Subsystem: Gigabyte Technology Co., Ltd Raptor Lake-S GT1 \[UHD Graphics 770\]
Kernel driver in use: xe
Kernel modules: i915, xe

Original GT1 (UHD-770) hanging issue:

Motherboard: Gigabyte Technology Co., Ltd. B760M D3H

CPU: Intel(R) Core™ i5-13600K

BIOS version: F10 (latest available)

syslog snippet (note it says ‘xe’ in relation to GT1):

2026-01-01T08:39:43.970793-06:00 server kernel: xe 0000:03:00.0: [drm] *ERROR* GT1: TLB invalidation fence timeout, seqno=57583 recv=57582
2026-01-01T08:39:47.142869-06:00 server kernel: xe 0000:03:00.0: [drm] *ERROR* GT1: Force wake domain 5 failed to ack wake (-ETIMEDOUT) reg[0xd58] = 0x0
2026-01-01T08:39:47.142880-06:00 server kernel: xe 0000:03:00.0: [drm] *ERROR* GT1: Force wake domain 12 failed to ack wake (-ETIMEDOUT) reg[0xd74] = 0x0

GPU and iGPU info (before forcing xe on the iGPU):

user@server:/$ lspci -k | grep -EA3 ‘VGA|3D|Display’
00:02.0 Display controller: Intel Corporation Raptor Lake-S GT1 \[UHD Graphics 770\] (rev 04)
DeviceName: Onboard - Video
Subsystem: Gigabyte Technology Co., Ltd Raptor Lake-S GT1 \[UHD Graphics 770\]
Kernel driver in use: i915

03:00.0 VGA compatible controller: Intel Corporation Device e20b
Subsystem: ASRock Incorporation Device 6021
Kernel driver in use: xe
Kernel modules: xe

Forcing iGPU to use Xe:

GRUB_CMDLINE_LINUX_DEFAULT=“i915.force_probe=!a780 xe.force_probe=a780”

I am just an old nosey by-stander who keeps his brain working by asking questions.

Where did you get the Xe driver from? I have Intel UHD CML GT2 graphics. It uses the i915 driver that is built into the Linux kernel. That could be why you are show the i915 driver module as present.

How do you get rid of it? Delete the Linux kernel. The i915 driver is built into the kernel. It does not need to be installed. It cannot be removed.

This is what google AI says about the Intel UHD 770

For Intel UHD Graphics 770 (Alder Lake) on Linux, you should use the open-source

Mesa drivers (specifically the iris Gallium3D driver) combined with a recent Linux kernel (5.16 or newer recommended). The driver is built into the kernel and Mesa, so no proprietary installation is needed, but ensure your system is updated to get proper support for the 12th-gen hardware

google AI also says this:

  1. Vulkan: Install vulkan-intel or the equivalent package in your distribution (e.g., mesa-vulkan-drivers).
  2. Avoid: Do not install xserver-xorg-video-intel (the legacy intel DDX), as it can cause performance issues or freezes on modern hardware.
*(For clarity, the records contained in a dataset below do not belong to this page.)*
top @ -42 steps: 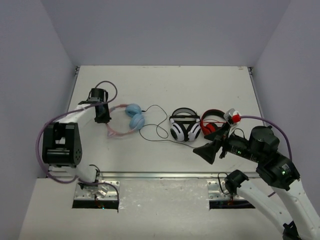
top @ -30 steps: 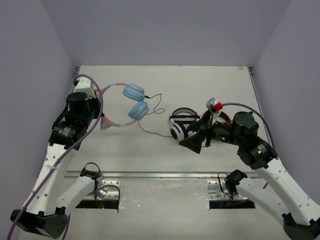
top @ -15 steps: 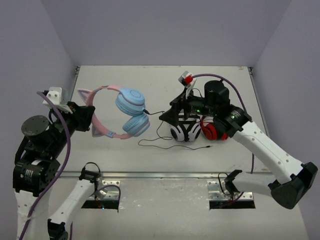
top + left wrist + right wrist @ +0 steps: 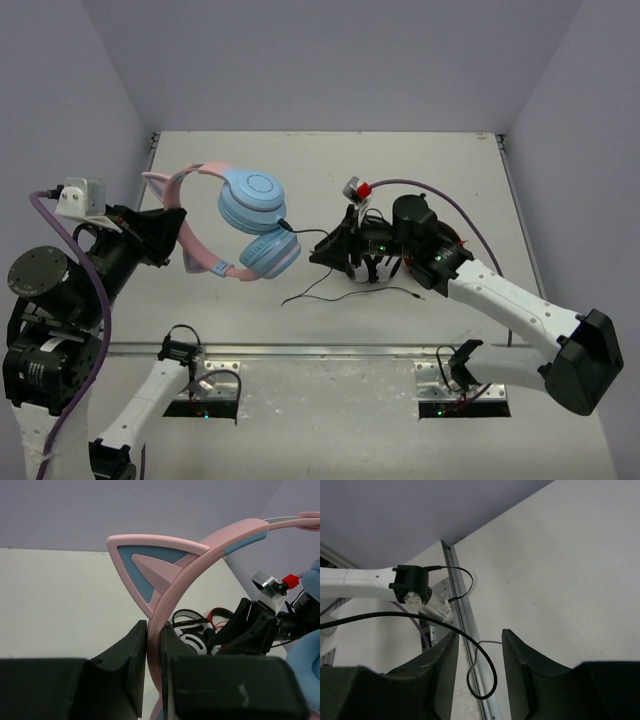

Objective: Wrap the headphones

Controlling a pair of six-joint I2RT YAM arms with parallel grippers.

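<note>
Hanging off the table: headphones, pink headband pinched tight in the left gripper. Thin black cable loops through the right gripper, jaws narrow but not clamped. Advice: seat the cable deep before closing, then wind.

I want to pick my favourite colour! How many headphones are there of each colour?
Blue-and-pink headphones: 1
White-and-black headphones: 1
Red-and-black headphones: 1
Total: 3
</note>
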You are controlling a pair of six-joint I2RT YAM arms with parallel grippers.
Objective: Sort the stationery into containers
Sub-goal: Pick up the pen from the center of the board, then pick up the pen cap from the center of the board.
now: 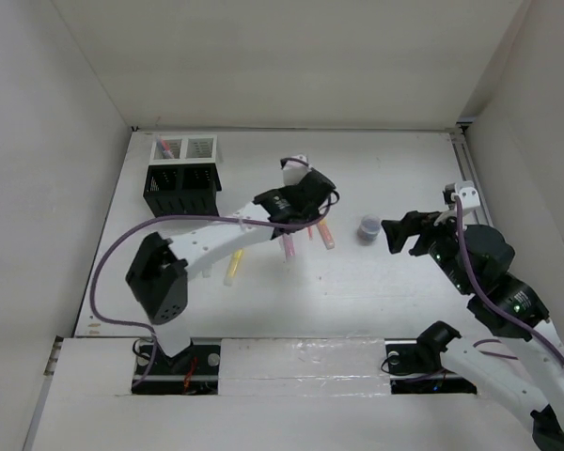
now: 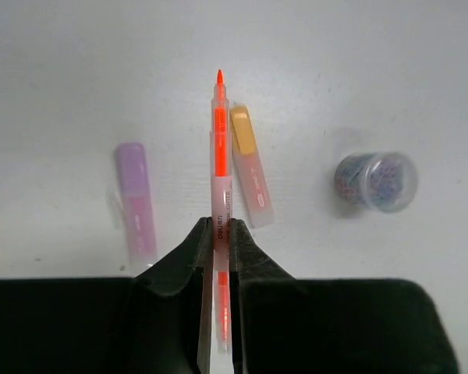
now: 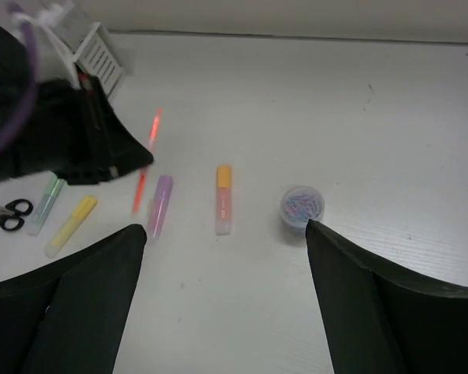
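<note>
The white table (image 1: pixel 376 282) carries everything. In the top view, the left arm (image 1: pixel 216 242) reaches from its base toward 1 o'clock, and the right arm (image 1: pixel 489 272) bends in from the 4 o'clock side.

The black organiser (image 1: pixel 180 191) stands at 10 o'clock on the table. The white organiser (image 1: pixel 185 148) touches it on its 12 o'clock side, with a pink item (image 1: pixel 167 148) upright in its left compartment.

The right gripper (image 1: pixel 393 237) has its fingers spread wide and nothing is between them. It is at 3 o'clock of the small round jar (image 2: pixel 376 181), near it but apart.

The left gripper (image 2: pixel 221 234) has its fingers pressed closed on the orange pen (image 2: pixel 219 156), gripping the middle of the barrel. In the left wrist view the tip points to 12 o'clock.

The scissors (image 3: pixel 8 214) lie at 9 o'clock in the right wrist view, with the green marker (image 3: pixel 47 202) and the yellow marker (image 3: pixel 72 224) just beside them at 3 o'clock.

The purple marker (image 2: pixel 135 199) lies on the table at 9 o'clock of the pen. The orange marker (image 2: pixel 249 167) lies just at 3 o'clock of it.

The jar holds small coloured clips and stands at 3 o'clock of the orange marker.
</note>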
You are not using the X-Server are you? Do you have mesa-vulcan-drivers installed? I see nothing about Intel Xe drivers. How? Why? Xe?

Regards

I have the same, but it works, so not changing anything.
> Kernel driver in use: i915

    Kernel modules: i915, xe

Initially the Xe driver was not complete. and now there are newer Xe2 for newer Intel video cards/chips. You may be able to force change with boot parameters unique to your [PC=ID]. Probably only worthwhile for Intel Arc or very new chips.
https://www.kernel.org/doc/html/v6.8/gpu/rfc/xe.html

to see pc-id like 9a49

fred@dell5310:~$ lspci -nn|grep VGA
0000:00:02.0 VGA compatible controller [0300]: Intel Corporation TigerLake-LP GT2 [Iris Xe Graphics] [8086:9a49] (rev 03)

I’ve no issues with more questions!

I installed the xe driver using the below links:

GPU driver install link: https://dgpu-docs.intel.com/driver/client/overview.html

HWE kernel installation link: https://canonical-kernel-docs.readthedocs-hosted.com/latest/reference/hwe-kernels/#installing-a-hwe-kernel

Before installing the Battlemage Intel GPU, I was just using the Linux kernel’s i915 driver for the iGPU. Installing the standalone GPU and associated xe driver is what has created the issue. My assumption is xe is trying to communicate with the iGPU and hanging because the iGPU retains some configuration from the i915 driver.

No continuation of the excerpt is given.